This work addresses the propensity of large language models to generate toxic content, a challenge exacerbated by limited understanding of their internal mechanisms. By analyzing activation differences between toxic and neutral prompts, the study identifies—without any model retraining—that toxicity primarily originates from specific neurons in early MLP layers. Leveraging the Meow2X and TRNE frameworks, the authors employ activation difference analysis, inference-time scaling, and rank-one weight editing to precisely suppress toxic outputs. Evaluated across five models, two benchmarks, and 90 configurations, the approach significantly reduces toxicity while preserving language modeling performance.

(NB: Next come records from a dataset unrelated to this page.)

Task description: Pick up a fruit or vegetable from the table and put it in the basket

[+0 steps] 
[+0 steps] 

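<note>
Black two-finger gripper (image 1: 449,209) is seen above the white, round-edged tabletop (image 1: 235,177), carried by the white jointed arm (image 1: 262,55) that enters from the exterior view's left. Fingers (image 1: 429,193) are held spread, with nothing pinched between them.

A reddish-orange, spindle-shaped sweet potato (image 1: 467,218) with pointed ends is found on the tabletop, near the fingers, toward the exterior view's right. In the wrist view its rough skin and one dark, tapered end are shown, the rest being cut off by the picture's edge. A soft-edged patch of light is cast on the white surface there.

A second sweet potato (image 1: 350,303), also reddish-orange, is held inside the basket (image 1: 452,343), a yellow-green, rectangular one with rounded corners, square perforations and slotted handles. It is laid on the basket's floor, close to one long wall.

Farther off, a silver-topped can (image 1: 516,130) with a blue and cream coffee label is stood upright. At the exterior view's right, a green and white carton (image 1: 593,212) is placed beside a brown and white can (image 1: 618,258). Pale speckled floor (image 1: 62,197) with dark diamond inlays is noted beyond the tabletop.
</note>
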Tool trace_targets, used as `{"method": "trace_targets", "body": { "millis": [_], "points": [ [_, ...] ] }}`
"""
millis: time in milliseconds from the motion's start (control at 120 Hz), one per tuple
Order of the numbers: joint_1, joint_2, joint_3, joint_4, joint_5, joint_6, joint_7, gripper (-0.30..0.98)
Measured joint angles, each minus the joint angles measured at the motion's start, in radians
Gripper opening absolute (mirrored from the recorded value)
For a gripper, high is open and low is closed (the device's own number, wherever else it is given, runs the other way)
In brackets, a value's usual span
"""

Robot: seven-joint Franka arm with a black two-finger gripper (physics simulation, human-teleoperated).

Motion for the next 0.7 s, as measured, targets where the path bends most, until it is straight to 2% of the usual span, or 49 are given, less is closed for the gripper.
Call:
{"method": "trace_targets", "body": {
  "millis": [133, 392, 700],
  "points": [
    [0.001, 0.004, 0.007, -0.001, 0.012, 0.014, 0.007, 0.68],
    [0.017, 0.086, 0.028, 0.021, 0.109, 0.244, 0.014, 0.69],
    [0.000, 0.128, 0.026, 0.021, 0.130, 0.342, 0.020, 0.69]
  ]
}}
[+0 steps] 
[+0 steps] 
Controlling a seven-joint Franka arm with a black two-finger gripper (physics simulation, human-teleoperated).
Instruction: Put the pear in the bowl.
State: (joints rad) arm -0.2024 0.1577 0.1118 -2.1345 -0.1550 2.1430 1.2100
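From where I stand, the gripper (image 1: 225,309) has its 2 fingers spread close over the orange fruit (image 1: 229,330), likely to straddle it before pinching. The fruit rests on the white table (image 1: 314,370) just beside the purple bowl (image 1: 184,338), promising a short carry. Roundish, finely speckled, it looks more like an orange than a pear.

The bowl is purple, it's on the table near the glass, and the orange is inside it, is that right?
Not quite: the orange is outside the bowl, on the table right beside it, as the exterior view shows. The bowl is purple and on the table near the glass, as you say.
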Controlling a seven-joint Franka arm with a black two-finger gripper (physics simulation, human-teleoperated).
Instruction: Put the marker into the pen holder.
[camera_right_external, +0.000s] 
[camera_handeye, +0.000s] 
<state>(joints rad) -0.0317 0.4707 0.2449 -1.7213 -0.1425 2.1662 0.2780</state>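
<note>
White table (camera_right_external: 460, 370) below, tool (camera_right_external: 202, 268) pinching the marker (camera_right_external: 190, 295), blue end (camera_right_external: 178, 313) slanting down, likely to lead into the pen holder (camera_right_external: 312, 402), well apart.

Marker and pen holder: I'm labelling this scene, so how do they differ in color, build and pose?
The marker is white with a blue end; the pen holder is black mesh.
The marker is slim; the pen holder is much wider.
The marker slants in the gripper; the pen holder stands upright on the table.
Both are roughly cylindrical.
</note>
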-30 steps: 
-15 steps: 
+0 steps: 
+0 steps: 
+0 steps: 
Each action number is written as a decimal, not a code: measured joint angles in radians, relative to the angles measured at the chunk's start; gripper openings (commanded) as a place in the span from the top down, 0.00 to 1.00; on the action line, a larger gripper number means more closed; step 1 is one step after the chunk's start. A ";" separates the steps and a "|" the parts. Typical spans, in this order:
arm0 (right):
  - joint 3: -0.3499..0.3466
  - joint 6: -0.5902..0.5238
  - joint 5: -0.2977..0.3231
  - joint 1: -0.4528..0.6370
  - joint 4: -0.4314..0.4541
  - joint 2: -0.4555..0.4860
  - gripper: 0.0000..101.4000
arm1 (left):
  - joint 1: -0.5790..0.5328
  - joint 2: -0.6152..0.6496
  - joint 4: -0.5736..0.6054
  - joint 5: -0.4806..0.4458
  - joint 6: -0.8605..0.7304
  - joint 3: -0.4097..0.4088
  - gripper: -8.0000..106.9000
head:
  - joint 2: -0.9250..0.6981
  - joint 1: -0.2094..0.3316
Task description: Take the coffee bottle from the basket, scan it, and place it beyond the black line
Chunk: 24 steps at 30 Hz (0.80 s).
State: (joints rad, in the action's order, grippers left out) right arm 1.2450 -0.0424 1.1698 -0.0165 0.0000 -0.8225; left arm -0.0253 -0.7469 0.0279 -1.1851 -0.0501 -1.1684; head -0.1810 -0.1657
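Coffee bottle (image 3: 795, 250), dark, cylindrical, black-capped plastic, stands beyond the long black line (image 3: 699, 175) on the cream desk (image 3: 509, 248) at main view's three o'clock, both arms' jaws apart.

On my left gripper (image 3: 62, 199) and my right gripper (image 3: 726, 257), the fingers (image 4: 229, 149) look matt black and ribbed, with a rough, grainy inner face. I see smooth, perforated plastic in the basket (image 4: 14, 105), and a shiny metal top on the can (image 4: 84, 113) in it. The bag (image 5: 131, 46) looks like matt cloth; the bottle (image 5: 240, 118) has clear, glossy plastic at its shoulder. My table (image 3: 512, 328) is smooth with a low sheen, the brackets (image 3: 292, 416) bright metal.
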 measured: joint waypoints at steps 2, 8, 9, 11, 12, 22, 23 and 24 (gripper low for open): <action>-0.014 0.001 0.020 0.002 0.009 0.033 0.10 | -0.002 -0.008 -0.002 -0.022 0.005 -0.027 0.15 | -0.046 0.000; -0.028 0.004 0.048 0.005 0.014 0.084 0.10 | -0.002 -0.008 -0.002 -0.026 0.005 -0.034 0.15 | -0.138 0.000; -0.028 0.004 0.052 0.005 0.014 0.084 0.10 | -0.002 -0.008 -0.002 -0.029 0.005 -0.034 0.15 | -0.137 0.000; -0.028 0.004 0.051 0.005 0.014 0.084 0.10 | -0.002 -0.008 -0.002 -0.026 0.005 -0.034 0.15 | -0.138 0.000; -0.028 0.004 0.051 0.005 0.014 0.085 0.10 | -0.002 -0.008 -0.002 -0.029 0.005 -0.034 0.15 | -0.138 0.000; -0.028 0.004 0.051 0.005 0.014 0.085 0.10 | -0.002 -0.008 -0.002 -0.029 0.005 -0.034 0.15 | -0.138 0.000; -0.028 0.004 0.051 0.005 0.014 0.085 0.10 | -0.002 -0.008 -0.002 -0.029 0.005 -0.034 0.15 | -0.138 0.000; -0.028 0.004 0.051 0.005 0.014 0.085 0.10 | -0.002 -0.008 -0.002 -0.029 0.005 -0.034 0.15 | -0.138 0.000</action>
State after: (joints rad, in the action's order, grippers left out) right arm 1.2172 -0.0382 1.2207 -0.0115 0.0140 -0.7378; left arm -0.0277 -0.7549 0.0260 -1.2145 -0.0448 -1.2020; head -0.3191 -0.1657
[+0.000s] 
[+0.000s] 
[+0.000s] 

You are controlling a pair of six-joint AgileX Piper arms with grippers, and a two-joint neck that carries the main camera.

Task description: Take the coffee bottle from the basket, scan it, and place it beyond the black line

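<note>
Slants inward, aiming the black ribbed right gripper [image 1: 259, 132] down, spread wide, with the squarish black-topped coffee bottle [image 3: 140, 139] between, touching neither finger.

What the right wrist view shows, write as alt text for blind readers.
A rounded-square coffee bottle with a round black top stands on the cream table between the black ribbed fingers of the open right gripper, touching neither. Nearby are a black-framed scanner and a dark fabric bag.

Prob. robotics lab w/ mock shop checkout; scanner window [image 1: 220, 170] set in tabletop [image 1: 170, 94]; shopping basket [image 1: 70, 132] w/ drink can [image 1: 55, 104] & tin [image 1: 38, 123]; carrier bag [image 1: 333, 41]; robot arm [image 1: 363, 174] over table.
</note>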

Furthermore, the research demonstrates that reliance on a single toxicity evaluator systematically underestimates risk, thereby underscoring the necessity of multi-evaluator safety assessments.

Large language models frequently generate toxic, hateful, or harmful content, yet existing mitigation methods rely on costly retraining or output-level filtering with no mechanistic insight into where toxicity originates internally. We introduce Meow2X and TRNE, two complementary retraining-free frameworks that localize toxicity to specific layers and neurons by analyzing activation differentials between toxic and neutral prompts, then suppress them via inference-time scaling or minimal rank-one weight edits -- without any gradient descent. Evaluations across five LMs, two benchmarks, and 90 configurations using dual safety evaluators demonstrate consistent toxicity reduction while preserving language modeling quality. Our analysis reveals that toxicity is disproportionately encoded in early MLP layers, varies across architectures, and is systematically underestimated by single-evaluator setups -- underscoring the need for multi-evaluator safety assessment. By bridging mechanistic interpretability with practical detoxification, our framework offers a principled path toward safer, more transparent language models.